One part of the accelerated deal process is also to keep it robust. What I mean by that is to have a regular daily cadence with the stakeholders, not just the business stakeholders but also the diligence work, the legal team, and the finance team. 

So, at any given point in time, if there is a red flag, then all of us are aware on the same day it was identified because you have a daily cadence at the end of the day. 

Also, use a due diligence tracker. Trackers give team members a view of every work stream and who’s leading. Then, during meetings, teams can go through what key risks are identified, so everyone understands how each risk will impact other work streams. 

And If we don't know, we assign a person as an owner right away in that call, saying to the team what could potentially impact the business case and what they should cover. The cadence is all hands on call. Everybody involved in the due diligence is on that call.

Integration planning

Always prioritize integration to ensure deal success. One of the best practices is to have a dedicated integration management office (IMO) that works closely with the corporate development team. 

I'm not saying they should be part of Corp Dev necessarily, but even though it's a separate function, they should start and get aligned with Corp Dev or the deal process early on, right at the time of the diligence. 

Most of the transactions in M&A fail because of integration. And I'm not talking just about process integration, it could be cultural integration, but it does boil down to integration. The problem is when corp dev hands over the deal to the integration team. 

The integration team should be actively involved in the M&A process from the due diligence stage, post-exclusivity. They should understand:  

  • Why are we doing this deal?
  • What are the synergies that are assumed?
  • What is the vision, or what are we trying to achieve in terms of the business case?
  • What is it going to take to execute this deal?

Because Corp Dev will be out of that process when it comes to execution, and then we are onto our next deal, but the business team is tough for the execution, and they have no idea about:

  • What were the assumptions for the business case?
  • What were the negotiations in the process like?
  • Why did we agree to, let's say, a $5 million cloud cost versus what was going to be 10 million? 
  • Who pays what, and who's bringing what in the strategy or the go-to-market? 

So what we do is we help the integration team to be onboarded in the M&A process, and we help them in their initial planning of day zero, day 30, and day 60. 

We explain to them the desired stage of this M&A - where we are today, where we are doing the transaction, what the business wants it to be in three to five years from now. 

Then, we educate them about the assumptions of the business to make this happen:

  • What is it going to take in terms of day zero readiness?
  • Does the target have the processes to be a part of a larger organization? 
  • Do they even have an entity? 
  • Do they find shared service processes, client communication, getting clients on your paper, and things like that?

We play the role of facilitators or enablers, so we bring them in with the management and just enable those conversations through the process.

Biggest challenges

The biggest challenge in an accelerated process is how far removed the integration planning is from reality.
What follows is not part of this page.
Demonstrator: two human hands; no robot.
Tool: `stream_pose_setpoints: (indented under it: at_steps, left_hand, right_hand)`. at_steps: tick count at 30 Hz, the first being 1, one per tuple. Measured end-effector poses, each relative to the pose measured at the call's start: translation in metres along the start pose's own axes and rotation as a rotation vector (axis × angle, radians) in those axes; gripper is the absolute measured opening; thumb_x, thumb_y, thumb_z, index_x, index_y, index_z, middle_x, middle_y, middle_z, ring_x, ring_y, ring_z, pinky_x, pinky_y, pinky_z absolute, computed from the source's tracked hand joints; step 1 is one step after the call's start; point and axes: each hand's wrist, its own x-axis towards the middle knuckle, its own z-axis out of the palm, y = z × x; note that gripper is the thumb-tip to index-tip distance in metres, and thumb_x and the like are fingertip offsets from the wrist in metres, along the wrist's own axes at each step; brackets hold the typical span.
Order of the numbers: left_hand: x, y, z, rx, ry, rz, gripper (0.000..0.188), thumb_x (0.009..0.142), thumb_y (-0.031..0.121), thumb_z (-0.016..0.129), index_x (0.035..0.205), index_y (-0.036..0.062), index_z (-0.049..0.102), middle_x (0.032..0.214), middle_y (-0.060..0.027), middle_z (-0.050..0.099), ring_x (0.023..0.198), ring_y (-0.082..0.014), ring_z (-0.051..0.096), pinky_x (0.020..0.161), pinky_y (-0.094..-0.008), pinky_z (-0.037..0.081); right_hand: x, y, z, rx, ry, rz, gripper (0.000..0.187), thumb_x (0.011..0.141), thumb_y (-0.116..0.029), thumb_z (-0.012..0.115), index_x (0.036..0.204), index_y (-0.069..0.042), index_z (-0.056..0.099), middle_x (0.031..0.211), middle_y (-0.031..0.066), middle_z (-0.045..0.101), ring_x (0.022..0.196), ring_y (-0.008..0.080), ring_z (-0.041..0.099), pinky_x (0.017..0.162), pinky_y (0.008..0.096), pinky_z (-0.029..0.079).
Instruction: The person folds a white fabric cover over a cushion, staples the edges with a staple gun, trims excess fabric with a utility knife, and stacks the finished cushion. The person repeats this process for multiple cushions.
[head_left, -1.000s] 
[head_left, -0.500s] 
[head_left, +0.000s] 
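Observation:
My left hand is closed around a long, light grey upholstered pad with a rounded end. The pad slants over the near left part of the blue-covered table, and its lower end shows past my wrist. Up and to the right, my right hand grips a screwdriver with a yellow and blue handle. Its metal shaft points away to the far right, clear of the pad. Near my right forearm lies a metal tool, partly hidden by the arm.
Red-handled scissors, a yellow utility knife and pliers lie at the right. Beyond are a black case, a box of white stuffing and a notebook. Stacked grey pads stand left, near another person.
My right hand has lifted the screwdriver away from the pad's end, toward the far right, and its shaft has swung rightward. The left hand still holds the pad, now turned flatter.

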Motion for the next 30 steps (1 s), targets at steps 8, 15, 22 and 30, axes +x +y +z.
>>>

It's all based on assumption, and people fail to account for disruption in the business cases and integration. 

Everybody comes in highly optimistic to achieve this on Day Zero or Day 30, and the employees still do not have the ID cards three months down the line. So it's that being very optimistic and being in a strategic mode versus operational mode. 

Other key lessons learned from experience

Every deal is so different in its own regard. At any given point in time, we should always keep asking the tough questions of why we are doing it. We should always lead with the people aspect because people are the reason why a business is successful or not successful.

Sometimes we can get lost in the numbers, but it should always be what it is that the buyer is looking for in us, in the potential partner. How can we make them successful so that we can realize the value of this transaction? So it's about people, people, people. That's the best tactic.